__WHAT YOU HAVE TO DO__. Reproduce exactly the line containing "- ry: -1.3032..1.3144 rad" and each line after it until the listing ends, leaving pictures out.

__DATA BELOW__.
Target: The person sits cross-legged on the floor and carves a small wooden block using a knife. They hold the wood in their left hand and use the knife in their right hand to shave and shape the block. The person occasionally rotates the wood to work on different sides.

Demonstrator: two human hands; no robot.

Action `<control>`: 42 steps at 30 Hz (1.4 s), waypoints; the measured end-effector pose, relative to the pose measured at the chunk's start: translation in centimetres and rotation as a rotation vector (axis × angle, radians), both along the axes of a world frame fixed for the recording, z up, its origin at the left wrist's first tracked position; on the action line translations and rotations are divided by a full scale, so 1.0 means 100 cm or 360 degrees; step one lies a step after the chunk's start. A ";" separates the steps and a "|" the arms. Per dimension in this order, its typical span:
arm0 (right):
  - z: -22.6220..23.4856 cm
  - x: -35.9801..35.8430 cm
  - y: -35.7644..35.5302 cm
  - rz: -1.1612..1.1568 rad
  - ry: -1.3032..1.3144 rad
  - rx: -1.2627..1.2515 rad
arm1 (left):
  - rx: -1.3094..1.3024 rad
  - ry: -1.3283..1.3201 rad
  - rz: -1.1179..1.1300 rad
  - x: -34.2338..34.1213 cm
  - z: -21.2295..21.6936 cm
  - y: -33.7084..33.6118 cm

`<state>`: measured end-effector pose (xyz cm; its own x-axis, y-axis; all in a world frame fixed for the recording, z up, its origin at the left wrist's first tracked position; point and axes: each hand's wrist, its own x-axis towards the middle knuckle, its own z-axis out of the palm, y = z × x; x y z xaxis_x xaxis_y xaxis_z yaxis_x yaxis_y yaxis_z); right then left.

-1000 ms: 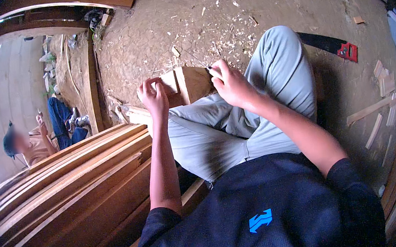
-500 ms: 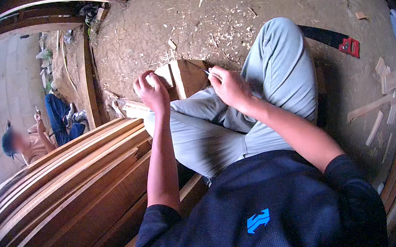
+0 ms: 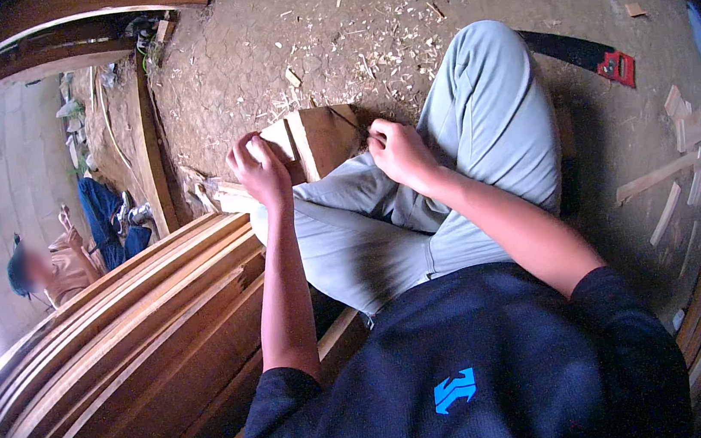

__EXERCISE RESULT__.
  - ry: -1.3032..1.3144 rad
  - rx: -1.2627..1.2515 rad
arm1 (left):
  - rx: -1.3094..1.3024 rad
  - ry: -1.3283..1.3201 rad
  - rz: -1.1179..1.1300 rad
  - x: -34.2338..34.1213 cm
  - z: -21.2295..21.6936 cm
  - y: -33.7084..33.6118 cm

`<state>`: measured end-effector pose (xyz cm; its own x-axis, y-axis; all in a world frame fixed for the recording, z up, its origin at the left wrist's first tracked position; point and axes: each hand's wrist, its own x-axis towards the middle knuckle, its own z-axis out of the palm, y = z × x; x y z xaxis_x xaxis_y xaxis_z yaxis_x yaxis_y yaxis_z); right then left.

-1000 ms: 
-500 ms: 
+0 ms: 

Work on this exercise is finished.